McVerry: prison service 'in denial'

A PRIEST who has been visiting Irish jails for more than 30 years has said overcrowding is "infinitely worse" than it has ever been.


Fr Peter McVerry said the government and Irish Prison Service were in a state of "denial and complacency" and appeared to have no idea how to alleviate the problem.


He said sometimes up to six prisoners were locked up in a cell for all but an hour a day, and that it was surprising there had not been more violent attacks in prisons.


People were going into prison drug-free and emerging as chronic drug addicts, he said, with no other option available to them behind bars.


"Society is actually less safe as a result of the system because they are coming out much worse than they went in. You have people going in drug-free and coming out drug users. And by sending people to prison, judges are making them more dangerous. The situation is much worse than it has ever been: the overcrowding, the violence and the drugs. The tensions in these prisons can be horrific."


He said figures disclosed by the Sunday Tribune revealing that over 300 inmates were forced to spend at least 17 hours in their cells understated the problem.

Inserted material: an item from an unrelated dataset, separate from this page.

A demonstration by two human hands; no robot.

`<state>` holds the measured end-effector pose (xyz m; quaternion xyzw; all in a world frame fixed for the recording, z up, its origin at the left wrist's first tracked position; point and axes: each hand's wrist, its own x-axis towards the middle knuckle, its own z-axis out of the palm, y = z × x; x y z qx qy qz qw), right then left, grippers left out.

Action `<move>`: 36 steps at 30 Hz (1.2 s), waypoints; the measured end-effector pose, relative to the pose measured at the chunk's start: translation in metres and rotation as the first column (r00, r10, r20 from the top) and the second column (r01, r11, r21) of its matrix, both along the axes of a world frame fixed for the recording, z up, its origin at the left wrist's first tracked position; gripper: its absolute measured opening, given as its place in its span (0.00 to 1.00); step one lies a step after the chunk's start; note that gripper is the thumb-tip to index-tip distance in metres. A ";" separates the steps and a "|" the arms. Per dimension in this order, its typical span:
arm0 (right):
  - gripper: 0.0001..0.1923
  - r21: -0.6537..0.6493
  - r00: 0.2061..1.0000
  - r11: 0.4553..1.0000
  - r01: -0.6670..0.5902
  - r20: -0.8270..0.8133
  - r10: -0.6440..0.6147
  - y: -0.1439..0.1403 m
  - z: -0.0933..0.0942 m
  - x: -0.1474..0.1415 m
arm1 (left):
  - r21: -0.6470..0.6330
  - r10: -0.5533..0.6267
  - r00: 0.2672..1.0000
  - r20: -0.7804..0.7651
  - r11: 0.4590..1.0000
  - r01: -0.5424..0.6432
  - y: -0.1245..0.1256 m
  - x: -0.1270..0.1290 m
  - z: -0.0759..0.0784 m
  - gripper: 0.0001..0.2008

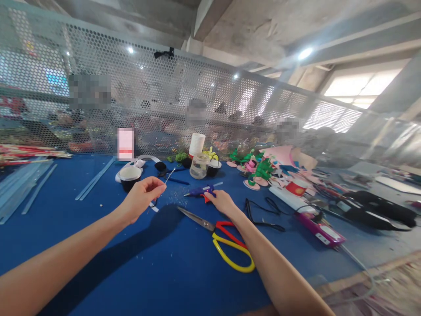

McVerry, who has been visiting prisoners for the past 35 years, said the vast majority of prisoners in the entire system had only six hours out of their cell each day.


"The 317 prisoners mentioned in the report, who are on protection, are in fact locked up for 23 hours a day. This includes 37 young people in St Patrick's Institution, which is an even worse disgrace. If you kept a dog in a room for 23 hours a day, you would be rightly reported to the ISPCA. Some of these prisoners are in cells, in the base in Mountjoy, with five or six other prisoners."


He said it was astonishing that this tinderbox environment had not led to more violence.


"How they can live together in a cell for 23 hours of each day without killing each other baffles me. The overcrowding prevents the Prison Service from dealing with the drugs issue because there is no spare capacity that you can move people to. There is not a drug-free square metre in Mountjoy Prison for instance.


"Young people coming in are aligning themselves with some of the gangs for the sake of their own security. It means when they leave, they remain in that gang."